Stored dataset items
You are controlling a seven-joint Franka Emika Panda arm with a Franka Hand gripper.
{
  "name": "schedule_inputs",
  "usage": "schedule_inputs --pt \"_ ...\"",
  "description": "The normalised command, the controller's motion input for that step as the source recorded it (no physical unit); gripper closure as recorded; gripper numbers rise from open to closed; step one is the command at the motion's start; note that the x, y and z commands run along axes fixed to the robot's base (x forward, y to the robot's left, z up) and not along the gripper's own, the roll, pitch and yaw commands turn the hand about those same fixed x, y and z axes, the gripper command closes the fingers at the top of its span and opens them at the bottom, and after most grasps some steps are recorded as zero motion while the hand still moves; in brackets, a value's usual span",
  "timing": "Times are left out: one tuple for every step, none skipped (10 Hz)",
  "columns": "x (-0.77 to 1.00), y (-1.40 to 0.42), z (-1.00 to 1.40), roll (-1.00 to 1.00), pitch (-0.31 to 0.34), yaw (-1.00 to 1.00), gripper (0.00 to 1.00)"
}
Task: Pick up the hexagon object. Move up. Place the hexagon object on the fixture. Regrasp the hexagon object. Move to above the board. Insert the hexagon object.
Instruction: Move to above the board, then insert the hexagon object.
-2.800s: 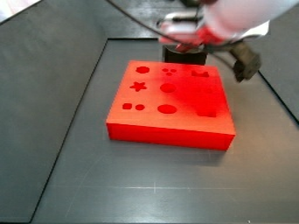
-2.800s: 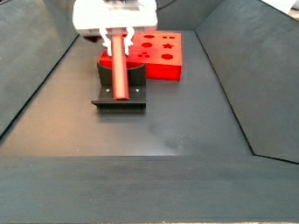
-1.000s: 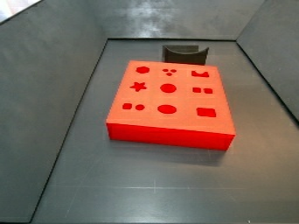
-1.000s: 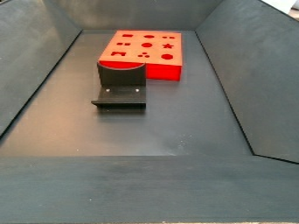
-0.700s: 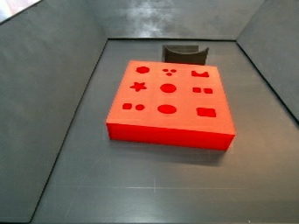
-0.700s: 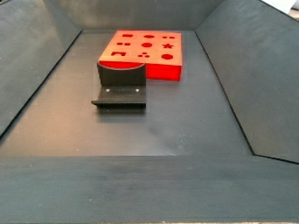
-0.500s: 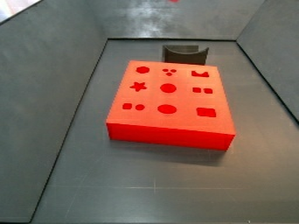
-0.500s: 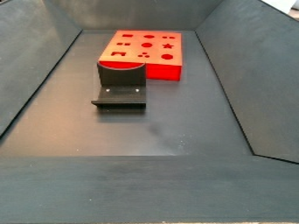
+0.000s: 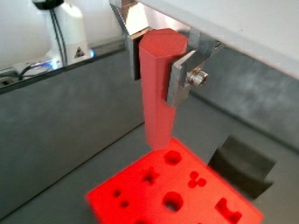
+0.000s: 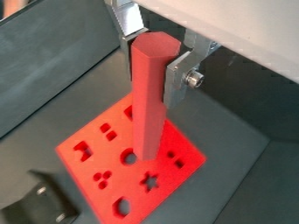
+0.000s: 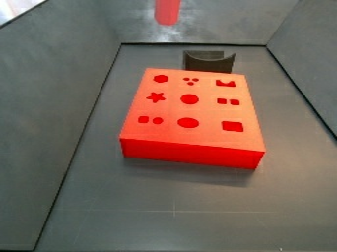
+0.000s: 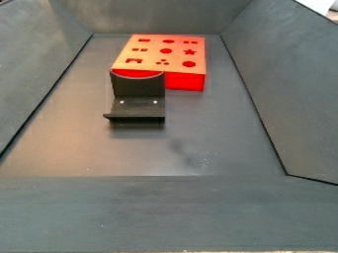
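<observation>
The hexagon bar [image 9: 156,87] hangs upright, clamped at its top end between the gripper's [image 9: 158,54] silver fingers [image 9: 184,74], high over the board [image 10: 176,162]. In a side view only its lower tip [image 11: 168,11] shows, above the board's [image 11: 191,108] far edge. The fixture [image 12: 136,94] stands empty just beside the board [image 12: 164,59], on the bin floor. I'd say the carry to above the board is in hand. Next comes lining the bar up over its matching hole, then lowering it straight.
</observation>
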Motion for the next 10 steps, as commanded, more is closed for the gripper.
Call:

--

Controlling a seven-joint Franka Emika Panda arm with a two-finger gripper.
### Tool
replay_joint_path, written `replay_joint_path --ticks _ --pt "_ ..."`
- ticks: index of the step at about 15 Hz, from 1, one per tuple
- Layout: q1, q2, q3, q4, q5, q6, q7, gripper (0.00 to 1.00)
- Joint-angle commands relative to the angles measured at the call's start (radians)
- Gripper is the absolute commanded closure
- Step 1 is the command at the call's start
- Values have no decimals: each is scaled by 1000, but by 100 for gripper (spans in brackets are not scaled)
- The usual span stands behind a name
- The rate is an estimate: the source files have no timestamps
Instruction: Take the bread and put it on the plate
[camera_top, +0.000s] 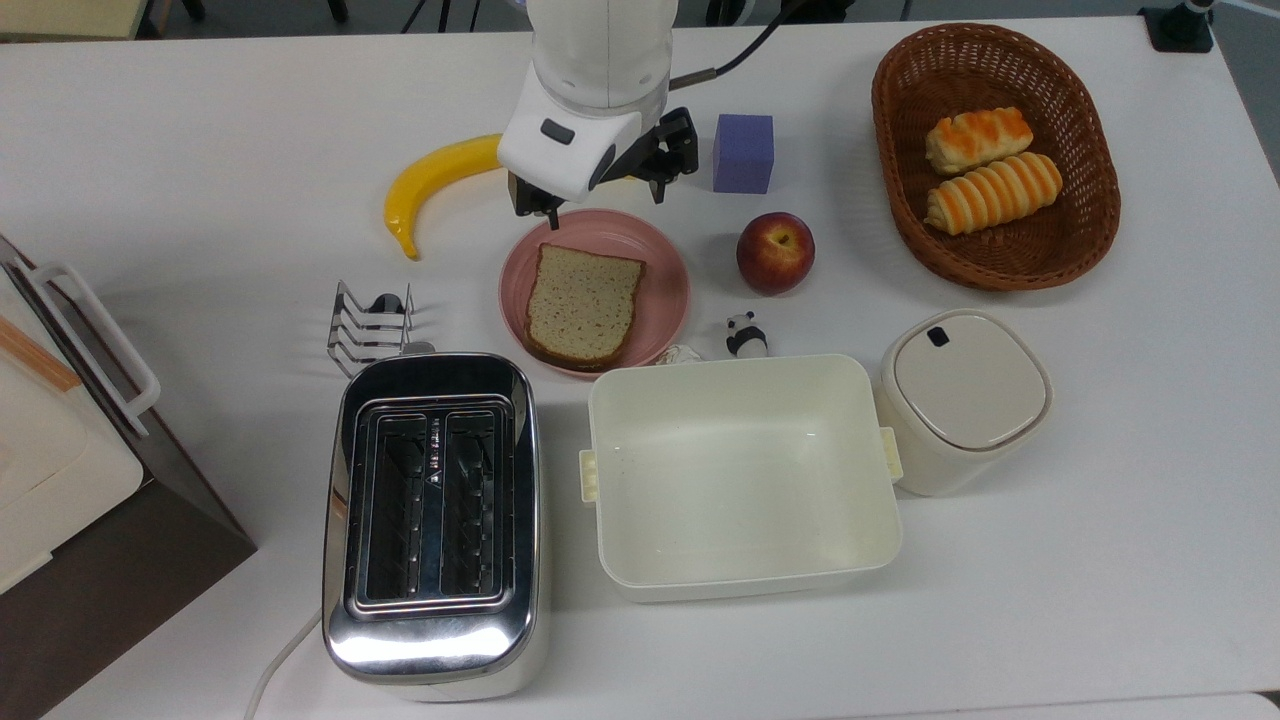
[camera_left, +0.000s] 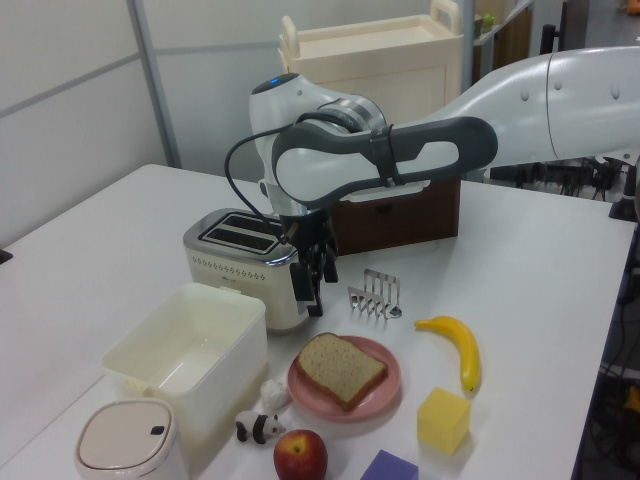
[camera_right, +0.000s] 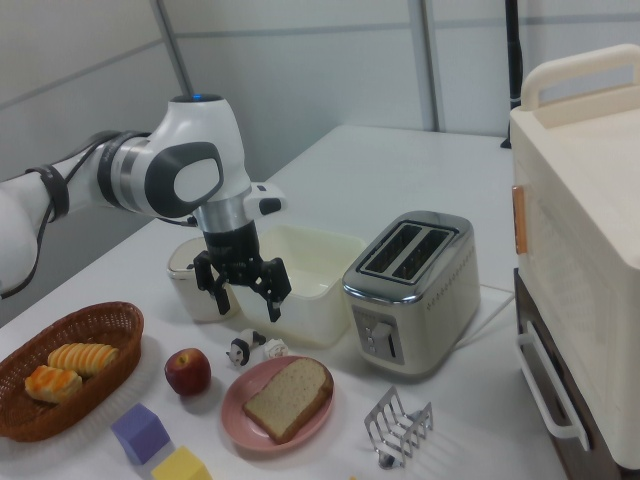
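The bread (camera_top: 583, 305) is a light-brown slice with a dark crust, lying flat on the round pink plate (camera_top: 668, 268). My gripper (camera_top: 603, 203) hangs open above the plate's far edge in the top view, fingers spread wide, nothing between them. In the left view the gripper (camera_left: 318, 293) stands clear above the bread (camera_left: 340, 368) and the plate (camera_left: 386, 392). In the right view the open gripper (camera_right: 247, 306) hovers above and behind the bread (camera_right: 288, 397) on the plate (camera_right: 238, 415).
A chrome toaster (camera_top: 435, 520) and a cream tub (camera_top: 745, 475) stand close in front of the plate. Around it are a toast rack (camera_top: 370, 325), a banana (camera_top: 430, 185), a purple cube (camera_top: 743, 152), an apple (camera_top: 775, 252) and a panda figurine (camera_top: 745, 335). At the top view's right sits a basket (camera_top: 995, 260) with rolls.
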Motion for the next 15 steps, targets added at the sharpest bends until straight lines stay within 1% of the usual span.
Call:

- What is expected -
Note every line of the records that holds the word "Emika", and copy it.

- Written response -
You are controlling a seven-joint Franka Emika Panda arm with a Franka Hand gripper.
Controlling a seven-joint Franka Emika Panda arm with a two-finger gripper.

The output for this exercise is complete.